# Instructions to follow:
All of the data should be restated word for word.

# Information shown:
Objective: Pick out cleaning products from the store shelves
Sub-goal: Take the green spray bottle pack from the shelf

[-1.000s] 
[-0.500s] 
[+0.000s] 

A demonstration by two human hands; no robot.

# Task result:
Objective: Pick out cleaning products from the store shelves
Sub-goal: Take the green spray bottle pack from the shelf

[-1.000s] 
[-0.500s] 
[+0.000s] 

A demonstration by two human hands; no robot.

The work on this exercise is done.